Le Moyen-Orient. Le général de Gaulle en a dit jadis qu’il était « compliqué » et qu’il convenait de l’aborder « avec des idées simples ». Il y a un siècle, alors au faîte de leur puissance, le Royaume-Uni et la France en remodelèrent les contours, défaisant des régimes et redessinant des frontières. Après leur échec de Suez en 1956, ce fut au tour des États-Unis et de l’URSS d’étendre leur influence sur cette malheureuse région. Les pays du Moyen-Orient devinrent alors les clients-jouets des « deux grands ».
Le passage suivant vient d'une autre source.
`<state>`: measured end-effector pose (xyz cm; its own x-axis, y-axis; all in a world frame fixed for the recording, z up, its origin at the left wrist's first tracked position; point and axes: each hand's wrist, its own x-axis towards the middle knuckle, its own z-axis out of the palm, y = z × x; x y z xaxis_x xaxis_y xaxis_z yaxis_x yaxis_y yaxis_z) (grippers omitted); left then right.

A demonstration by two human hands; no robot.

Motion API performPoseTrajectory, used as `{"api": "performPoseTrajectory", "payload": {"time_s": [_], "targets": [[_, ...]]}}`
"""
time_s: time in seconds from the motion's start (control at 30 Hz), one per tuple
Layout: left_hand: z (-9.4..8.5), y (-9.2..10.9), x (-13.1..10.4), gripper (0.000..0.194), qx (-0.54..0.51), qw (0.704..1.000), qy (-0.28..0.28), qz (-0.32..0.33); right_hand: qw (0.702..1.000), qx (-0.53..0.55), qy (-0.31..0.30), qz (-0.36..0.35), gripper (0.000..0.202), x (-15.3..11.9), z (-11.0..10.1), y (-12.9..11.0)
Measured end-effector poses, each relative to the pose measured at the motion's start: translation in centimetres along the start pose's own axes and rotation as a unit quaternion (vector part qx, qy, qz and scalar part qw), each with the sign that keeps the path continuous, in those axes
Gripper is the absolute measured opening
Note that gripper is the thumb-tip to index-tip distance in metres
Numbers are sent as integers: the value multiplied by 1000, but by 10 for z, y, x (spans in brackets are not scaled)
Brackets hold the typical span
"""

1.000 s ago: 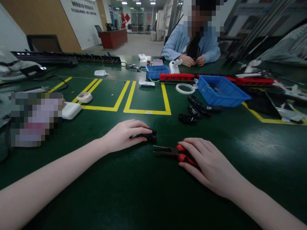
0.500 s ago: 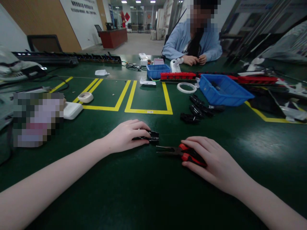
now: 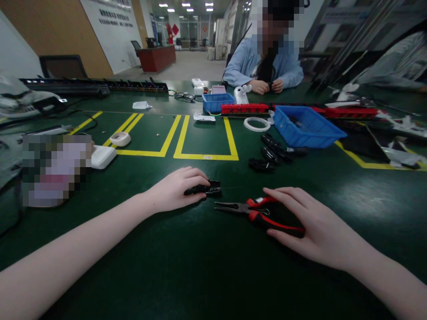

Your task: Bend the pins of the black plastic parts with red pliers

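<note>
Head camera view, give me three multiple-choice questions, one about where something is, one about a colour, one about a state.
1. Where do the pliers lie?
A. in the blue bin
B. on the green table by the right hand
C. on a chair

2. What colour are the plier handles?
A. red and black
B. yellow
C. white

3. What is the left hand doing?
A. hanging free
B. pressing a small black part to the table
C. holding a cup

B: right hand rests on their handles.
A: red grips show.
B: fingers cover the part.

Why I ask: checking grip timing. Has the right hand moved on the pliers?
Yes. The right hand slid back off the pliers, handles now spread.
</note>
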<state>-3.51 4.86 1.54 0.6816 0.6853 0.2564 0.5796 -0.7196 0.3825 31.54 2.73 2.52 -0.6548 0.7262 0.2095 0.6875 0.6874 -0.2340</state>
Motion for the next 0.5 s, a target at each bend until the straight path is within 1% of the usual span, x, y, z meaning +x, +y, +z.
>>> {"api": "performPoseTrajectory", "payload": {"time_s": [0.13,0.23,0.33,0.4,0.43,0.5], "targets": [[0,-1,0,25,-21,1000,5,-5,995,52,80,19,69,-2,6,-6],[-1,1,0,26,-35,999,4,-10,981,122,144,54,80,-2,6,-14],[-2,2,0,25,-42,999,-3,-12,956,200,200,77,93,-1,4,-23],[-2,1,0,21,-46,999,-9,-12,939,244,221,95,95,0,2,-27],[-2,1,0,20,-49,999,-11,-12,932,265,220,111,92,0,2,-27],[-2,-1,0,19,-58,998,-12,-11,915,316,197,153,77,1,2,-26]]}}
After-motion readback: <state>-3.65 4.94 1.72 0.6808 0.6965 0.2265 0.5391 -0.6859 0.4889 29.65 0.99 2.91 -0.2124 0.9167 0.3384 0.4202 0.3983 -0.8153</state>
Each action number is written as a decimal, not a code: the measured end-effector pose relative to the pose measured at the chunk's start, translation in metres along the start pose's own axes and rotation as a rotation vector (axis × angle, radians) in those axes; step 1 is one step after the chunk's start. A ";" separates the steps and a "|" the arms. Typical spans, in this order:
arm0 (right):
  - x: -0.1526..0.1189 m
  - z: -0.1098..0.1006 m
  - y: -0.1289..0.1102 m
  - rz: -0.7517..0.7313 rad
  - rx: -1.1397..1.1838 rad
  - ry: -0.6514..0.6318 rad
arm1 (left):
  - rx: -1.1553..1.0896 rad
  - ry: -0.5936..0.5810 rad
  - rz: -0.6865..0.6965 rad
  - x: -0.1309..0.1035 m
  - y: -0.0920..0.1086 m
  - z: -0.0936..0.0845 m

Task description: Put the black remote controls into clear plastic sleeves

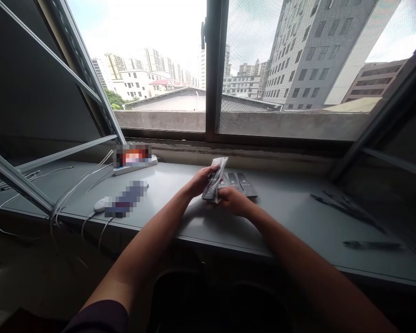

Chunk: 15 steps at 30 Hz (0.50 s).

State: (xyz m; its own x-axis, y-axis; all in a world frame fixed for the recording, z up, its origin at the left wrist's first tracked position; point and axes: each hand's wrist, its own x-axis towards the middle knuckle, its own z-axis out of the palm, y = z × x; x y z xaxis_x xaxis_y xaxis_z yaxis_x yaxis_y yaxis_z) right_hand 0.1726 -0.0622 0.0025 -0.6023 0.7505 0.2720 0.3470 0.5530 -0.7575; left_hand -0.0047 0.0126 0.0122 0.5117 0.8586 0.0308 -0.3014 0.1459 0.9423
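Between my two hands is a dark remote control (210, 191) in a clear plastic bag (219, 163), tilted above the grey table. My left hand (198, 181) is closed round its left side, near the upper part. My right hand (231, 200) pinches the lower right edge of the bag. Just behind my right hand, several more dark remotes (244, 181) lie side by side on the table, some of them partly hidden by my hand and the bag.
The grey table (284, 222) runs below a window. At left are a white power strip (153, 160), a blurred-out dark item (130, 199), a round white charger (102, 204) and white cables. Dark cables (346, 210) lie at right. Metal shelf frames slant up at both sides.
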 end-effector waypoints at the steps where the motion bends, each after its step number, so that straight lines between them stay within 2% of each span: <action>1: 0.001 0.001 0.001 -0.021 -0.067 0.037 | 0.006 -0.030 -0.016 -0.001 0.000 0.000; 6: 0.002 -0.001 0.003 -0.154 -0.285 0.233 | 0.017 -0.205 -0.105 -0.007 0.003 0.001; 9: 0.000 -0.004 0.002 -0.130 -0.337 0.312 | -0.015 -0.277 -0.151 -0.009 0.005 0.001; 12: -0.002 -0.004 0.001 -0.097 -0.365 0.403 | -0.075 -0.310 -0.157 -0.011 0.008 0.002; 15: -0.004 -0.005 0.000 -0.107 -0.376 0.511 | -0.136 -0.274 -0.137 -0.013 0.010 0.002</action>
State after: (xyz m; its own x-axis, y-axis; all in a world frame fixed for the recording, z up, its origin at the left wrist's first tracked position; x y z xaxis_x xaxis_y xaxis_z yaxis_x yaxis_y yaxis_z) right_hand 0.1781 -0.0632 0.0047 -0.2611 0.7107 0.6532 0.5883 0.6537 -0.4760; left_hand -0.0131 0.0016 0.0223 0.7465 0.6653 0.0125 -0.3098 0.3309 0.8913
Mais l’URSS disparut en 1991, et, pendant un quart de siècle, restés seuls dans l’arène, les États-Unis de Reagan, de Clinton, des deux Bush (père et fils) et d’Obama jouèrent le rôle du suzerain de la région. Ils en arbitrèrent les nombreuses querelles et y entreprirent des guerres. Dont deux en Irak : la première, déclenchée en 1991 par Bush père à la tête d’une coalition, se conclut par une victoire, la seconde, ordonnée par son fils en 2003, fut un désastre pour l’Amérique et pour la région. Ces vingt-cinq années de mainmise américaine sur le Moyen-Orient furent une période d’incohérence et de changements de pied.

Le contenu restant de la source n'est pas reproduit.